Fortunately teachers in Mission don't sleep. And so Zach, in his spare hours, bought lumber, mocked up the frame of a raceable outhouse, and then, after stumbling across photos of Troy's winning outhouse, searched out ways to "pare down the weight." On Friday, the disassembled outhouse was lashed to the roof of Kate's car and thus made the long voyage to Nemo.
A note on our preparedness: on Friday afternoon, as I walked home from school, it was nearly 50 degrees. I called Zach and left a message inquiring as to our plan if there was no snow for our skis. His response: "I don't know... Find a little kid on a bike and steal his wheels. Or maybe get some off a lawnmower?" Unfortunately I did not receive this message until I was nearly in Nemo, with nary a child to be found. At this point the outhouse was still two hours behind me on the road, far from complete.
Construction commenced at 11PM: thirteen hours till race time.
(Here I am, an eminently helpful person, holding a ski while Zach does all the real work).
Zach quickly discovered that he had forgotten one of his bags which contained, among other necessary items, the screws with which he planned to assemble the house. In order to remain the hero of this saga, he quickly and resourcefully removed screws from the massive chest of tea which he had previously created for Darius.
Darius was not pleased with this development. He really likes tea, especially when it is carried in a massive, two-foot tall chest.
When I went to bed--around 1:30--, the outhouse could stand up on its skis. But it still had no roof, no front wall, and, most importantly, no means of pushing or pulling the damn thing. All of these were violations of Outhouse Race regulations.
Further regulations require the outhouse to be decorated reflecting its theme. While I slept, Darius set to work fulfilling this requirement.
I awoke at 6:30 to join the "lightning strike" run to Rapid City to purchase last minute supplies: more lumber, more screws, fabric for roofing, bicycle helmets for safety. Those who remained at the lodge were assigned the task of drying out the tie-dye T-shirts we had prepared the night before as uniforms.
On Friday night Troy took a few of us on a tour of the course.
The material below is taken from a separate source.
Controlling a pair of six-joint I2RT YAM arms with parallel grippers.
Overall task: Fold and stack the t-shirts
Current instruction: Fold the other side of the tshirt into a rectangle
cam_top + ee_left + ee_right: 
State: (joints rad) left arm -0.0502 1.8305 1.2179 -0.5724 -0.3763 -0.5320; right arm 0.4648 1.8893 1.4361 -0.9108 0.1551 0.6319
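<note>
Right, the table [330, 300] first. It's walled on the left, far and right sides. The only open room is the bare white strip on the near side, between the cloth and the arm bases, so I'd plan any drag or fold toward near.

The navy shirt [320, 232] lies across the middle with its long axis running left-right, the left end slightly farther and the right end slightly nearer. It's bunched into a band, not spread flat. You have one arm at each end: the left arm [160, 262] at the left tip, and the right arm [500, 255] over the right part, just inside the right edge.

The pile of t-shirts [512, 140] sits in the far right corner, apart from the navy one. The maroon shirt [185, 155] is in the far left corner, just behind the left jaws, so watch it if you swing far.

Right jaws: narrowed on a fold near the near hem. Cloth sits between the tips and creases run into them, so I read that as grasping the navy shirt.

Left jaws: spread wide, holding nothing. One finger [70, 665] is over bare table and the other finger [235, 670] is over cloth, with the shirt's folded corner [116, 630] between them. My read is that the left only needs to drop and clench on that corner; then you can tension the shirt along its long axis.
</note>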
He asked if we had any sort of cleats ready to deal with the ice. We, of course, did not (except Darius). On the way back from Rapid I began to put screws in my shoes.
We were required to arrive at the starting line at 10 AM for a two-hour check-in, in which it would be determined if all outhouses met the requirements. As we pulled back to our lodge, Zach asked me what time it was. It was 9:15. We realized we lacked any means of transporting our outhouse to the starting line in town--whether it met regulations or not. Immediately a team member was dispatched to call our local contacts, the owners of the lodge we rent, who, like any self-respecting denizens of the Black Hills, own a pick-up truck.
In the meantime, we set upon completing the outhouse. Zach installed a crossbar with which we could push the thing, and then began making a yoke--the idea of which had only occurred to us the night prior. I took charge of installing the roof, and finally found myself working with screws, even if what I was screwing was cloth.
We had taken on the team name "Cool Runnings" for both its allusions to winter sports and--ahem--diarrhea. Perhaps for the best, we ended up emphasizing our Jamaican-ness rather than the potty humor. Even our bike helmets got in on the act.
At 9:40 we still had not heard back from any pick-up drivers. Though the outhouse was incomplete, we decided to load it on top of Noah's car and finish it at the start line.
Fortunately, the outhouse completed the trip unscathed but for a few tears in the roof.
With a little duct tape, the roof is attached and construction is complete.
Our time was now spent on finer details:
completing our makeshift ice cleats,
previewing the course,
and checking out the competition.
There were seven outhouses total. The Hamm's bottle above won the "most creative category." Zach admired the ingenuity of its curved plywood. Its owners dressed in funny bear suits, thought we were very cool, and bonded with Zach over midwestern beer.
"The Green Mean Machine" had a steering mechanism built in for the rider.
"General Pee" chose a Confederate theme and a real toilet seat.
Juliet graffitied their outhouse: "You're #2" (Ultimately, they were).
The Box Elder Job Corps arrived with a hippie-themed outhouse. We were afraid that with our tie-dye, we'd be confused with them. Job Corps is a government program designed to help high school aged students--many of whom have struggled in school--develop job skills and thereby earn a diploma or GED. Presumably they had spent months designing and working on their project--as opposed to our hours.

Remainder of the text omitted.